--- START ---
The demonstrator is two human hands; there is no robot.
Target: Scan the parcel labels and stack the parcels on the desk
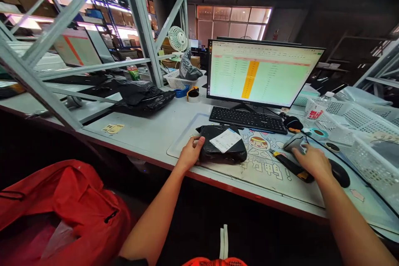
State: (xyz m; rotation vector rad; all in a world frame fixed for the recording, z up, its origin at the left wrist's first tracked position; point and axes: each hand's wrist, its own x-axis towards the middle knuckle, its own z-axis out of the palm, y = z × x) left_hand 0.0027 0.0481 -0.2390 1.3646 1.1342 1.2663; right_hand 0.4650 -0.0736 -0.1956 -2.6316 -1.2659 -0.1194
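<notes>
Far mid-desk: monitor up with a spreadsheet, one orange column, black keyboard just in front; left of it a tape roll, a white basket with a grey plastic bag in it, and a small fan behind. Right side: white perforated bin, clear bottle with red lettering farther back. Near left, open red sack below desk level, yellow stickers on the desktop; far left, probably cartons, blurred.
</notes>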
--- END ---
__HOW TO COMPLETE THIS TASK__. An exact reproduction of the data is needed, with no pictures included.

__EXERCISE ANSWER__.
The demonstrator is two human hands; there is no robot.
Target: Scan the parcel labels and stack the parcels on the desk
State: (xyz m; rotation vector rad; all in a world frame fixed for the recording, z up, its origin at the left wrist's first tracked position; point and axes: each hand's wrist, its own x-axis towards the middle knuckle, its own z-axis out of the palm, y = z × x) left_hand 0.0027 0.0481 -0.2390 1.3646 1.1342 1.2663; right_hand 0.4650 -0.0736 -0.1956 -2.6316 -1.2659 -0.1194
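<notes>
Far mid-desk: monitor up with a spreadsheet, one orange column, black keyboard just in front; left of it a tape roll, a white basket with a grey plastic bag in it, and a small fan behind. Right side: white perforated bin, clear bottle with red lettering farther back. Near left, open red sack below desk level, yellow stickers on the desktop; far left, probably cartons, blurred.
</notes>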

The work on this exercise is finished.